- [About this exercise]: Read the listing below. Then repeat it exactly.

....

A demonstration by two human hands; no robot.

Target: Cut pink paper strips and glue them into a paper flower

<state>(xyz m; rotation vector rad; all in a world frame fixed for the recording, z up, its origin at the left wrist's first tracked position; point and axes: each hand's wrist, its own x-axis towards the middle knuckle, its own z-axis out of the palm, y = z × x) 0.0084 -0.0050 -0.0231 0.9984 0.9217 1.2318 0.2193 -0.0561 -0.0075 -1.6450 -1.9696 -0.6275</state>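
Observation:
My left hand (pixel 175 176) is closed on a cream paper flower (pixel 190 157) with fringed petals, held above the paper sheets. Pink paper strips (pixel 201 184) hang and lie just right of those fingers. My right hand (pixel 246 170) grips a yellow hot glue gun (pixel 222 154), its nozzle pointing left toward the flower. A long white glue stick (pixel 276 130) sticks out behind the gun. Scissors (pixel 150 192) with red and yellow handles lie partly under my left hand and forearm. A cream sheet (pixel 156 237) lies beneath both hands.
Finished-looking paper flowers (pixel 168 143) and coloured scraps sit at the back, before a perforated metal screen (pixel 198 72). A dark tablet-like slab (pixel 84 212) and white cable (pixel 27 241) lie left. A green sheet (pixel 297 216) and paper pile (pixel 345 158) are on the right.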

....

- [Solution below]:
A demonstration by two human hands; no robot.

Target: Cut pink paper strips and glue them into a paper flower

<state>(xyz m; rotation vector rad; all in a world frame fixed for the recording, z up, its origin at the left wrist's first tracked position; point and axes: each hand's wrist, its own x-axis towards the middle knuckle, its own z-axis out of the palm, y = z × x) 0.0084 -0.0050 -0.0231 0.9984 0.9217 1.2318 0.2193 -0.0561 -0.0075 -1.6450 -1.9696 -0.6275</state>
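Observation:
My left hand (pixel 175 176) is closed on a cream paper flower (pixel 190 157) with fringed petals, held above the paper sheets. Pink paper strips (pixel 201 184) hang and lie just right of those fingers. My right hand (pixel 246 170) grips a yellow hot glue gun (pixel 222 154), its nozzle pointing left toward the flower. A long white glue stick (pixel 276 130) sticks out behind the gun. Scissors (pixel 150 192) with red and yellow handles lie partly under my left hand and forearm. A cream sheet (pixel 156 237) lies beneath both hands.
Finished-looking paper flowers (pixel 168 143) and coloured scraps sit at the back, before a perforated metal screen (pixel 198 72). A dark tablet-like slab (pixel 84 212) and white cable (pixel 27 241) lie left. A green sheet (pixel 297 216) and paper pile (pixel 345 158) are on the right.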

The exercise calls for nothing more than this answer.